## [WHAT IS REQUIRED]
Could you filter the listing for lines with the word "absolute" and return them?

## [THE RECORDS]
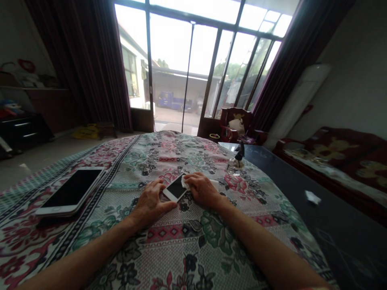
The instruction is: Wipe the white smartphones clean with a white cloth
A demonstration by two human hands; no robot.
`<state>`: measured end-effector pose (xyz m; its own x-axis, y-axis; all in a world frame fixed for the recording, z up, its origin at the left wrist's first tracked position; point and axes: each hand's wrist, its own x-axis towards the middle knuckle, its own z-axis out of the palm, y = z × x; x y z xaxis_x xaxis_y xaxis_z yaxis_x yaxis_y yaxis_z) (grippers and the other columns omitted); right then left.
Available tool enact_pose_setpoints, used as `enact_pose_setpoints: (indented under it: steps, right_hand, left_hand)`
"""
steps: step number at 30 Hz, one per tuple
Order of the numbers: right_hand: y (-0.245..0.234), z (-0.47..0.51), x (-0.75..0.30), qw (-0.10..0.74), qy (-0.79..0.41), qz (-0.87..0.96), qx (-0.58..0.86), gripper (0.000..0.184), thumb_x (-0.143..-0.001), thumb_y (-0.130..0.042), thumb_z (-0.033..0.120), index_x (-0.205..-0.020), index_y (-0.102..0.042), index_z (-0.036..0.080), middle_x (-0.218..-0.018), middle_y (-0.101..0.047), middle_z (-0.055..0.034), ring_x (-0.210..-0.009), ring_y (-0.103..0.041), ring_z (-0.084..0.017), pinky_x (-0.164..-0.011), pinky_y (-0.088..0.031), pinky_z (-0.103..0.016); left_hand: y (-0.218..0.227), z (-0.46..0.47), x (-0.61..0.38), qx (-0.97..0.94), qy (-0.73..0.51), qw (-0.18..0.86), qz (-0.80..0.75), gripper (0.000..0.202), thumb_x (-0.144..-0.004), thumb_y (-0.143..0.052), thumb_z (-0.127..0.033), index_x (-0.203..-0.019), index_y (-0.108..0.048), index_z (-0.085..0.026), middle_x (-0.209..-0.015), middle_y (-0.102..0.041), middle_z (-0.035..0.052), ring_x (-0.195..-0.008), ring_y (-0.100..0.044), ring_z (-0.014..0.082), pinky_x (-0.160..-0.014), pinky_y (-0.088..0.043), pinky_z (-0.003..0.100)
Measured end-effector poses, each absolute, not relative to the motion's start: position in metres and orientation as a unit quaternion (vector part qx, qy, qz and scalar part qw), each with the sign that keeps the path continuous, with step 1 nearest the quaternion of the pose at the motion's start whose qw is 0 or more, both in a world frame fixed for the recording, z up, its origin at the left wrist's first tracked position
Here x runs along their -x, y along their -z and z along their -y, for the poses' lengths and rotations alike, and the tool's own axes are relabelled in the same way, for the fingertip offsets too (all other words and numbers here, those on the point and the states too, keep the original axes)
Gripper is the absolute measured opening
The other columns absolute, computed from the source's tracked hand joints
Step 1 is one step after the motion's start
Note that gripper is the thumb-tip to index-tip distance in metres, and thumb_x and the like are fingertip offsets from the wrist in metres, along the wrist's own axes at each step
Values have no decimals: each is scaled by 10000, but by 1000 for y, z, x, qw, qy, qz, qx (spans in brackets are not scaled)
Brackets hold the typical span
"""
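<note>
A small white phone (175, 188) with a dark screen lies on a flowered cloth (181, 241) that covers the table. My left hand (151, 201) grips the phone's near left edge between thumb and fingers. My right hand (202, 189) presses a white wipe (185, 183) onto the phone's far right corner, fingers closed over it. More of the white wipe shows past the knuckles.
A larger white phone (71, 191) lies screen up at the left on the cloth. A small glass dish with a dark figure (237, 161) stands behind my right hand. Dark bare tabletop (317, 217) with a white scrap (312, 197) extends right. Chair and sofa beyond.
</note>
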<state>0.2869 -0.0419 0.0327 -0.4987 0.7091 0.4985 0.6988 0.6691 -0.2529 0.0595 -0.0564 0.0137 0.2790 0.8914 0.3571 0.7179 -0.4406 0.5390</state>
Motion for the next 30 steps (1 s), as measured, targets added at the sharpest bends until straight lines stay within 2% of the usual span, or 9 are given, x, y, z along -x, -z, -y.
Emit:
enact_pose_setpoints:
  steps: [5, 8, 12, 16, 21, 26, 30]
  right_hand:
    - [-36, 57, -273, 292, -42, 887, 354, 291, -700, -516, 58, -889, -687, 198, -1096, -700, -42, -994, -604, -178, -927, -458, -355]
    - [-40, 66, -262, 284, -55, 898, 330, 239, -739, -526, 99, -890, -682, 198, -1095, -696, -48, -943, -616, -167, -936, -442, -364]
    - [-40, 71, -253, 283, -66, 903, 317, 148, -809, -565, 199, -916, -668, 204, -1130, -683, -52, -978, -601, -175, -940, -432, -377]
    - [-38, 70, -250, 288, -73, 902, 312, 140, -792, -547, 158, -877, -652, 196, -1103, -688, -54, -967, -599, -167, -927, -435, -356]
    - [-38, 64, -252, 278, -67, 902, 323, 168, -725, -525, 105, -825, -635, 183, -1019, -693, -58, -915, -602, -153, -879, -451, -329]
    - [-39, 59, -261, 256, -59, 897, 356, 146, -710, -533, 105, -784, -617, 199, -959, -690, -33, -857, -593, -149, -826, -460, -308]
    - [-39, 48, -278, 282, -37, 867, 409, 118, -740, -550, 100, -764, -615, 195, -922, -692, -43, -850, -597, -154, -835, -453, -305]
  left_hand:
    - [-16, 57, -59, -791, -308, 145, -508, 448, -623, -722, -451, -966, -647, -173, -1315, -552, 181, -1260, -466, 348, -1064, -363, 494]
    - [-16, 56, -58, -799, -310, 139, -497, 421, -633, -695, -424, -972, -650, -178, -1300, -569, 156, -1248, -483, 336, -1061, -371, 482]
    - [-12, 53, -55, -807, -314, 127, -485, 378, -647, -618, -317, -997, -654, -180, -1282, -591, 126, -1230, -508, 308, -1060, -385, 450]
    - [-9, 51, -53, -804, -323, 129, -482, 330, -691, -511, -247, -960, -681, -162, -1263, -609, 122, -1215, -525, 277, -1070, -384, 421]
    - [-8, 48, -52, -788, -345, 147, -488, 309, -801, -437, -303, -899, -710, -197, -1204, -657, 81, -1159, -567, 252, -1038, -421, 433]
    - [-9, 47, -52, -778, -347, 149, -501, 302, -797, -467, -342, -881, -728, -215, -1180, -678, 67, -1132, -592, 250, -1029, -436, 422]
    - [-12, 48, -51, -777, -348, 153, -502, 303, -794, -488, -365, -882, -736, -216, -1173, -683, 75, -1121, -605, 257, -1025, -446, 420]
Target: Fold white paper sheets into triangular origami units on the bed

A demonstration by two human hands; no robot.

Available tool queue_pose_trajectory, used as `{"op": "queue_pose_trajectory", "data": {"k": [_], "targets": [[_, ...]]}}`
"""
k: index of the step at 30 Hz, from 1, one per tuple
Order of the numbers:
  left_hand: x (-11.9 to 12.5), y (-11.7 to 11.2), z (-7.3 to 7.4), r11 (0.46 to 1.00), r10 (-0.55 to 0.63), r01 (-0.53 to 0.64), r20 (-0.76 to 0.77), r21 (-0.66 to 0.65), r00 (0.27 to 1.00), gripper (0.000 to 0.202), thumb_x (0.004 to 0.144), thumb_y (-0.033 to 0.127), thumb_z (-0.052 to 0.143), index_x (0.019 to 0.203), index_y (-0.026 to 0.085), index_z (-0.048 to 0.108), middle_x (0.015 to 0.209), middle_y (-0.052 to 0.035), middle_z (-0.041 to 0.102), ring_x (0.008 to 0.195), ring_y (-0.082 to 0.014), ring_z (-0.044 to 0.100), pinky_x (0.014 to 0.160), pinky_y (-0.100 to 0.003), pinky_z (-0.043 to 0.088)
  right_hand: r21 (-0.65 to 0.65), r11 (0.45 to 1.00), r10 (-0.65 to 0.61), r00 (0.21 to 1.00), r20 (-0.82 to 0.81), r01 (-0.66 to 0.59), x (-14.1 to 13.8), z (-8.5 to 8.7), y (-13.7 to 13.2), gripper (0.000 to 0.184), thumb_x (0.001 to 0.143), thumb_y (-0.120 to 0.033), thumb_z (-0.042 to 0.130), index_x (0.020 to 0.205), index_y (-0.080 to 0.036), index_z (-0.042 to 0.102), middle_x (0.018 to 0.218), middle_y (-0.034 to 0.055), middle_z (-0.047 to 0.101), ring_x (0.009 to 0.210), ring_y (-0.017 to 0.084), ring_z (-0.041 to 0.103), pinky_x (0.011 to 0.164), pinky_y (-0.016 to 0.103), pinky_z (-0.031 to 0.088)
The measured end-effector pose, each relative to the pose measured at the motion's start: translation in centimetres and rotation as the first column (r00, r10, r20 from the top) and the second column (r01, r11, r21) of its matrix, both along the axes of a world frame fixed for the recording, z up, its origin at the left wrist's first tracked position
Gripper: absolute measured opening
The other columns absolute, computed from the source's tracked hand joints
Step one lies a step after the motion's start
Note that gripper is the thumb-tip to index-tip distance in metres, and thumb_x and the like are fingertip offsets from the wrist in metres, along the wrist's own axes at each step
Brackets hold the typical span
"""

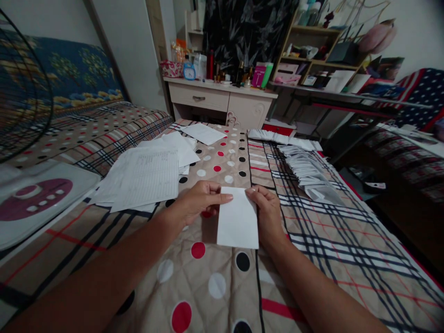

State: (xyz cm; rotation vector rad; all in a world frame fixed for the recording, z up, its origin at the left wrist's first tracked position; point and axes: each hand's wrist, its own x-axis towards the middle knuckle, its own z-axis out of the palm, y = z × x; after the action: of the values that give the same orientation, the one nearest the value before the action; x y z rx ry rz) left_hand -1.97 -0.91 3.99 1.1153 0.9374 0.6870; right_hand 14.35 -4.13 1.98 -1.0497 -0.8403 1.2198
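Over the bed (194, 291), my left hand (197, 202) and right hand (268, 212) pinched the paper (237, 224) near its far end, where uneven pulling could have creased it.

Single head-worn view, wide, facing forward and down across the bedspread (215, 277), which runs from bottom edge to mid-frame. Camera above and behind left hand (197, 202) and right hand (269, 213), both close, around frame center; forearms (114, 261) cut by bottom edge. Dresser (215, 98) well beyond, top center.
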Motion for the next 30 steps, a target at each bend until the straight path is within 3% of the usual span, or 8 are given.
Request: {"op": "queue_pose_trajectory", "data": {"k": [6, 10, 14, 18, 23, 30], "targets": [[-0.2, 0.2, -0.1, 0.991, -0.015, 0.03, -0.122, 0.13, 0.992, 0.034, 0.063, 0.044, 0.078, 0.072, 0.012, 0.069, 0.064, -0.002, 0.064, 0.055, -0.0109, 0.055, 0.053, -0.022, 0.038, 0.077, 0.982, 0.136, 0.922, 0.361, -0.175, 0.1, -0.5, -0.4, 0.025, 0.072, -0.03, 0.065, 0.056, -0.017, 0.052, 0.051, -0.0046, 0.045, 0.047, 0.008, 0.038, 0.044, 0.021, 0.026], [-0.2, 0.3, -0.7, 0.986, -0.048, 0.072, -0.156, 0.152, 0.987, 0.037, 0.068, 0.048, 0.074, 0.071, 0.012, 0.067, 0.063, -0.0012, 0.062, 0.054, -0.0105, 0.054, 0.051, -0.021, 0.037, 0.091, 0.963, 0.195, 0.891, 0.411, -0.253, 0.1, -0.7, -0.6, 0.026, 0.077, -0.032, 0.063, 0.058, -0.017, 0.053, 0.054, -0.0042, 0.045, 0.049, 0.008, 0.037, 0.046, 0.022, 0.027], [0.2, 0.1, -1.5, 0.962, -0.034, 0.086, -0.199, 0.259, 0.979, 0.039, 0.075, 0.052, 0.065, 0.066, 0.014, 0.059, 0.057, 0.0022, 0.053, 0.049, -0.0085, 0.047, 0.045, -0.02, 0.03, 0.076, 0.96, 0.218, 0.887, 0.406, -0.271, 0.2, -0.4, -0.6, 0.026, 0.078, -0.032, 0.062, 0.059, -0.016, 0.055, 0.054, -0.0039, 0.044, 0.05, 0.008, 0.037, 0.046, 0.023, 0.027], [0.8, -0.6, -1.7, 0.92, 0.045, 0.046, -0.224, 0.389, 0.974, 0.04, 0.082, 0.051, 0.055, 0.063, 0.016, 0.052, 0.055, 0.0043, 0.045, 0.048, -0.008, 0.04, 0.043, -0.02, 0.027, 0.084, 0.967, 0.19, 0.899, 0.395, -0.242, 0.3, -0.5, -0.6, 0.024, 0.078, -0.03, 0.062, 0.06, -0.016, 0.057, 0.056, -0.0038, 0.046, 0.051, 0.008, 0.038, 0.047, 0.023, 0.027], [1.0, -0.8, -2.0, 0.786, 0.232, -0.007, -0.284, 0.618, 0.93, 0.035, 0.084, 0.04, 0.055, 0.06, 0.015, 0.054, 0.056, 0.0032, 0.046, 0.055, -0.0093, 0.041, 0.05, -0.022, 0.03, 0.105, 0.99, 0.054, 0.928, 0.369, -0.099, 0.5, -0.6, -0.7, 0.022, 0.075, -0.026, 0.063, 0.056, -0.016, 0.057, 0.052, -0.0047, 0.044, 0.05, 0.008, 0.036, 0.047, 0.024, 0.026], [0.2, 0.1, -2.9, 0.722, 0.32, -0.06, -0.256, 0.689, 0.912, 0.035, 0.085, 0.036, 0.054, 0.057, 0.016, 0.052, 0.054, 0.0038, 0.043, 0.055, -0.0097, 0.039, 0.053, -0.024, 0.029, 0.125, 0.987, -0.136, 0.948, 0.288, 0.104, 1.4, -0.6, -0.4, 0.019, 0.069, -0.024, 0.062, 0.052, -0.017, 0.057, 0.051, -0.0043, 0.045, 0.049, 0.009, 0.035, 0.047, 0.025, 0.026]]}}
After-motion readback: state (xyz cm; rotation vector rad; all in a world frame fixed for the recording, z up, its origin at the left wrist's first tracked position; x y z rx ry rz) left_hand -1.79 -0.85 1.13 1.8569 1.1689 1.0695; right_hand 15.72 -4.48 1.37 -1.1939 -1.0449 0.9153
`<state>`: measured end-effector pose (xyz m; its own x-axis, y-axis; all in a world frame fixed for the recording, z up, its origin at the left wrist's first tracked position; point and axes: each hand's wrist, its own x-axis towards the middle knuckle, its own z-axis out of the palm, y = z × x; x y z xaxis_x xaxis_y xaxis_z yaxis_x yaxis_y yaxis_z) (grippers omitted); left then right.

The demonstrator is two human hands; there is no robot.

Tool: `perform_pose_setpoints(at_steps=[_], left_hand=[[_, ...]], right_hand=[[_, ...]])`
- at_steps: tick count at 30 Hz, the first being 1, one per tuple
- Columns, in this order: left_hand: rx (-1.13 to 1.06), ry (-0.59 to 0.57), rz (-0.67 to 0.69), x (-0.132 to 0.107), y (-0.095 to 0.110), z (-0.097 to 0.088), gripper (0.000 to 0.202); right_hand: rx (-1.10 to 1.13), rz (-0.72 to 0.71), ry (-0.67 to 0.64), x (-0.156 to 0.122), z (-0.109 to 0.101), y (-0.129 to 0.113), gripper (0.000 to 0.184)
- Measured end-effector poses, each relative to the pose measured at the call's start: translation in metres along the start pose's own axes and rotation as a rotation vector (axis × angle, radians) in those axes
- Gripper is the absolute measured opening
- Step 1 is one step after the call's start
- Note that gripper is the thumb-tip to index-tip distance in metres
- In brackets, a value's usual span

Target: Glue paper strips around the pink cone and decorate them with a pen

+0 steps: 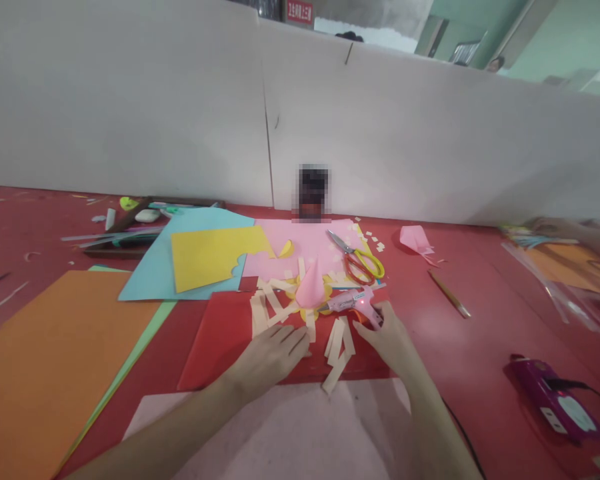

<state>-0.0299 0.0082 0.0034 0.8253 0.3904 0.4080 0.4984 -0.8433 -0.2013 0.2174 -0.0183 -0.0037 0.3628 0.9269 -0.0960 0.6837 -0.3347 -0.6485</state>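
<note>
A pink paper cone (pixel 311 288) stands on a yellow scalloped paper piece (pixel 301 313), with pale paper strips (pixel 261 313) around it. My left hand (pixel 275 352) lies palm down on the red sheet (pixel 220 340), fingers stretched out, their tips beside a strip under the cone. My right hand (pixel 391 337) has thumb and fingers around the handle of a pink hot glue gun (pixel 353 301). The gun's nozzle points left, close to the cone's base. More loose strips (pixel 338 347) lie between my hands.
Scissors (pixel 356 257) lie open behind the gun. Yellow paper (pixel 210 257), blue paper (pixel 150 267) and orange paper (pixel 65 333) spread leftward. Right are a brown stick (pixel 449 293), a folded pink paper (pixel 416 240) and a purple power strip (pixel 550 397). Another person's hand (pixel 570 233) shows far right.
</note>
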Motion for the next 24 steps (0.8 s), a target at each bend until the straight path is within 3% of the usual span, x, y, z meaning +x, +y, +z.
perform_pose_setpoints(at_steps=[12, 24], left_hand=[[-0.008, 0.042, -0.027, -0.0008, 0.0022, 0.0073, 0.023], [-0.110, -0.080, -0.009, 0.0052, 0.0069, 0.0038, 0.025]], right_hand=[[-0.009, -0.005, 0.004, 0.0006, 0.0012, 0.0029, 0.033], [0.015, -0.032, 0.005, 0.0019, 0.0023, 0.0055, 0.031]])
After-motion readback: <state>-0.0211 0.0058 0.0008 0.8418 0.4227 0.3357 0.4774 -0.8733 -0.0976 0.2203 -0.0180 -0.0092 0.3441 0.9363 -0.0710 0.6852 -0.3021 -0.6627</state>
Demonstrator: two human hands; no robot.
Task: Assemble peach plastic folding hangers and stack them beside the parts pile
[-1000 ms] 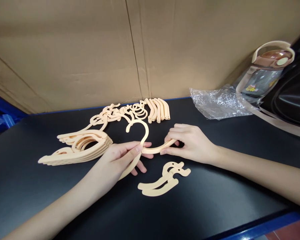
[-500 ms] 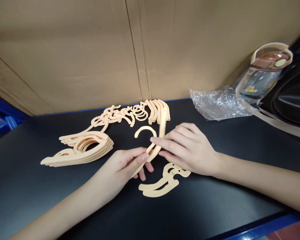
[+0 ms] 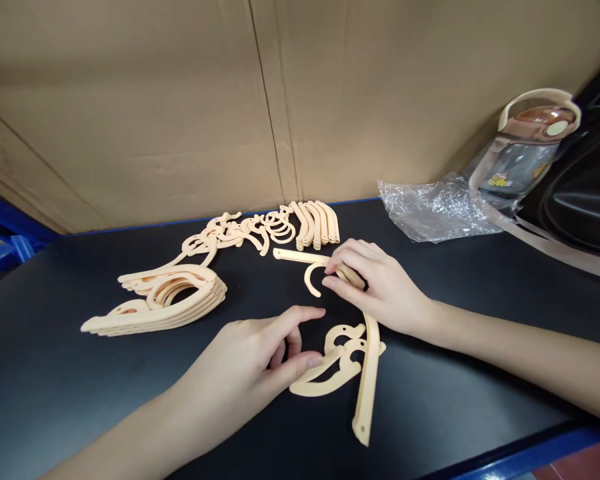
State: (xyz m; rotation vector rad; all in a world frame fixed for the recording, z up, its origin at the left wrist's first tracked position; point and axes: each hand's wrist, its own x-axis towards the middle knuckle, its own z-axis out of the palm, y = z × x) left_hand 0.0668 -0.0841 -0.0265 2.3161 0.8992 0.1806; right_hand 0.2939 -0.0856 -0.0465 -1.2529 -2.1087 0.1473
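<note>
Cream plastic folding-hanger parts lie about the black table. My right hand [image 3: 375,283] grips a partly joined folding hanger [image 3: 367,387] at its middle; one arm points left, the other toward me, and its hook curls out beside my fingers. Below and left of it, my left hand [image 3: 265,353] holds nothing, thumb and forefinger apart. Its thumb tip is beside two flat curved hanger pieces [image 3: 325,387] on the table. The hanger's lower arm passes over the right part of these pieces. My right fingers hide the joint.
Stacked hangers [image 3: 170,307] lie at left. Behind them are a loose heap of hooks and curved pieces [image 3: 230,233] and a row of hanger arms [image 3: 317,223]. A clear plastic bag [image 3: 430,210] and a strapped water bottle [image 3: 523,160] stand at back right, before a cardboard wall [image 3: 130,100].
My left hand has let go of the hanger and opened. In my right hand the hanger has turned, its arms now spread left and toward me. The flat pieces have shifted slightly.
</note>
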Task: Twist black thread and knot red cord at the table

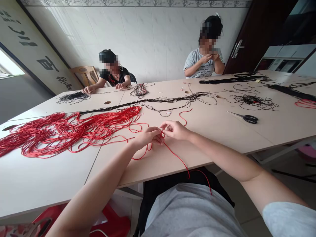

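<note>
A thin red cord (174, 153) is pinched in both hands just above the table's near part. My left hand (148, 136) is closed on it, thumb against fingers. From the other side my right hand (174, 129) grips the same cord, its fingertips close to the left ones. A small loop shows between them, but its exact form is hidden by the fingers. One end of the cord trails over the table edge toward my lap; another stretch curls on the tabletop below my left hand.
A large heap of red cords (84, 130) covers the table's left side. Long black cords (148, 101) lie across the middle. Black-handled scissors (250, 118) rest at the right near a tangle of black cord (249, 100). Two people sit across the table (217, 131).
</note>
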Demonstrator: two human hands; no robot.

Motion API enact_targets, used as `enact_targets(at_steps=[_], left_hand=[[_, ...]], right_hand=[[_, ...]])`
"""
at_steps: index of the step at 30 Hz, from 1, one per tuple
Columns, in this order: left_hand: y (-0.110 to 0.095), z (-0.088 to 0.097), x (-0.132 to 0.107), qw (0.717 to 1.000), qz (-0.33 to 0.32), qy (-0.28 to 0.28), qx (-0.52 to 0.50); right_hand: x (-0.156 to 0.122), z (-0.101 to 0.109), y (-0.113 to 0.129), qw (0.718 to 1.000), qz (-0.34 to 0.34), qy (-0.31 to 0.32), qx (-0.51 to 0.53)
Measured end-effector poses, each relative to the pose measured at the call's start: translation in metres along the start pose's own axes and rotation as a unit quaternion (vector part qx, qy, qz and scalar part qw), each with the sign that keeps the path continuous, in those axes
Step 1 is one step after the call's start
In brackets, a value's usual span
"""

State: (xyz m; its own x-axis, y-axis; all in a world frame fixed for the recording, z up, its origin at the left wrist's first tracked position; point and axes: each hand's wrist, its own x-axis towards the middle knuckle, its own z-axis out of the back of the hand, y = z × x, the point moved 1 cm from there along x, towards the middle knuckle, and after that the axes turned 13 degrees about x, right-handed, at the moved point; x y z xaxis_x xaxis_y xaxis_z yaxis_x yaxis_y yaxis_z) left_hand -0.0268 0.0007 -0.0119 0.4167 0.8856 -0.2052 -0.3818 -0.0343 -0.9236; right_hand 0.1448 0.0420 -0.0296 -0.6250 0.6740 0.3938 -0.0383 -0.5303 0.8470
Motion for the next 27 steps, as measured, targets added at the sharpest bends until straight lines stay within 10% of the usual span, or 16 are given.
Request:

## [THE COMPLETED TASK]
Measured end-effector poses, each absolute, not relative to the motion's start: position in metres and orientation as a unit quaternion (vector part qx, qy, qz and scalar part qw), each with the sign that keeps the path continuous, with step 1 nearest the quaternion of the pose at the motion's start whose qw is 0 or more, both in a world frame fixed for the recording, z up, its origin at the left wrist's first tracked position
Gripper is the absolute measured opening
The other columns absolute, computed from the source's tracked hand joints
Gripper: absolute measured opening
The other columns absolute, computed from the source's tracked hand joints
- Gripper is the absolute measured opening

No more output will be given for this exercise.